> _What the exercise asks_: Once you find the line with "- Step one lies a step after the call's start" in the data that follows, repeat it and every line after it exactly, through the line with "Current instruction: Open".

□ □ □ □ □ □ □

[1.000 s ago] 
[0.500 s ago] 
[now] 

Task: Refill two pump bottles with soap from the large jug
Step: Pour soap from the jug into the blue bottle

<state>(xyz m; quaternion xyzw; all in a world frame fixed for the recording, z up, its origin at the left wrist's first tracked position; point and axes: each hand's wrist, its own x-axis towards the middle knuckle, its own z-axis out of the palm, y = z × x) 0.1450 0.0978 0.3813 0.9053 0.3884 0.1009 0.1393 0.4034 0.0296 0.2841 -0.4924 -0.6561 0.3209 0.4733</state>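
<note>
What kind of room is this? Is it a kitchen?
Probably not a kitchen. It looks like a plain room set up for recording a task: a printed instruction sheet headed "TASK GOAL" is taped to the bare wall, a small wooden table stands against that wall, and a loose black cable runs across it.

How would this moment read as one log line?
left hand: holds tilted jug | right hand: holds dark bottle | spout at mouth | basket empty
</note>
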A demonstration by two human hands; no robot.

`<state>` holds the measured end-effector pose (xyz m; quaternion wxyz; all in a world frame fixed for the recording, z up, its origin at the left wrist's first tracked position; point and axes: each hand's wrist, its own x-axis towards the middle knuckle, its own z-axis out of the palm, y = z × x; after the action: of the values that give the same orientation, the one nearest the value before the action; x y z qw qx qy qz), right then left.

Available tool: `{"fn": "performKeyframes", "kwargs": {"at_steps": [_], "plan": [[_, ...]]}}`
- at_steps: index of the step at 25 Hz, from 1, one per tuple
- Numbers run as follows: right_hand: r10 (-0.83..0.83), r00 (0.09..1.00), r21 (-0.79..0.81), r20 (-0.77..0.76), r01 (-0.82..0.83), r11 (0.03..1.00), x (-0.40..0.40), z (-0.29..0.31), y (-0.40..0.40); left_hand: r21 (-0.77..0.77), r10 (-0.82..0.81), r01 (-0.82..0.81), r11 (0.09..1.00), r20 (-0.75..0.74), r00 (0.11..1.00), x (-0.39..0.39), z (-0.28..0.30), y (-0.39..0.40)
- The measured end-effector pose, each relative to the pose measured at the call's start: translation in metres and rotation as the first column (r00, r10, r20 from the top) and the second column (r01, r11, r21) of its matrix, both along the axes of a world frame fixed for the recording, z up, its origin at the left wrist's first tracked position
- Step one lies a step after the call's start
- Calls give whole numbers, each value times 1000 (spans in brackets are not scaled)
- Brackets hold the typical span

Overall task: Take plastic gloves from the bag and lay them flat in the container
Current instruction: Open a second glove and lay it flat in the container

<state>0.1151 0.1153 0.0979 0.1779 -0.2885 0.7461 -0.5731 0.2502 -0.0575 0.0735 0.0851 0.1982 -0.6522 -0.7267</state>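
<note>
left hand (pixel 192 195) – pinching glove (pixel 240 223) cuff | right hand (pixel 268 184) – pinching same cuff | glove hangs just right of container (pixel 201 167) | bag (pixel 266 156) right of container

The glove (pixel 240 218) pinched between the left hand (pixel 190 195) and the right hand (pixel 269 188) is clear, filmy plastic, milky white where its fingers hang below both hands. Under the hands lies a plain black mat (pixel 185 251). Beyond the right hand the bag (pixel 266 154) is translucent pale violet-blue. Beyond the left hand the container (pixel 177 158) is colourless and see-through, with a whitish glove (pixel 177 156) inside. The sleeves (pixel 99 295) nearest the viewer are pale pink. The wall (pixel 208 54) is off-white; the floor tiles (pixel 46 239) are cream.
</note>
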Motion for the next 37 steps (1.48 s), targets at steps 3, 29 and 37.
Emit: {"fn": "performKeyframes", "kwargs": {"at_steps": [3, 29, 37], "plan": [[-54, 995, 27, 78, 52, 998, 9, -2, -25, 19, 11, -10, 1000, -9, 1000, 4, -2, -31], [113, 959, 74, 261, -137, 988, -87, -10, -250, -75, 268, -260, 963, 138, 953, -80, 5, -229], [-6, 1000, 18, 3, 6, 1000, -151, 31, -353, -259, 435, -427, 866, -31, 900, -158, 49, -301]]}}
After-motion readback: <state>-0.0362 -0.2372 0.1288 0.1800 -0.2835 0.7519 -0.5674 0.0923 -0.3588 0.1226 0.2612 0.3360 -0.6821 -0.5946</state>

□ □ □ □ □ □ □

> _Task response_:
- Step one lies a step after the call's start
- Calls give whole numbers, each value times 1000 (spans in brackets are not scaled)
- Brackets hold the typical span

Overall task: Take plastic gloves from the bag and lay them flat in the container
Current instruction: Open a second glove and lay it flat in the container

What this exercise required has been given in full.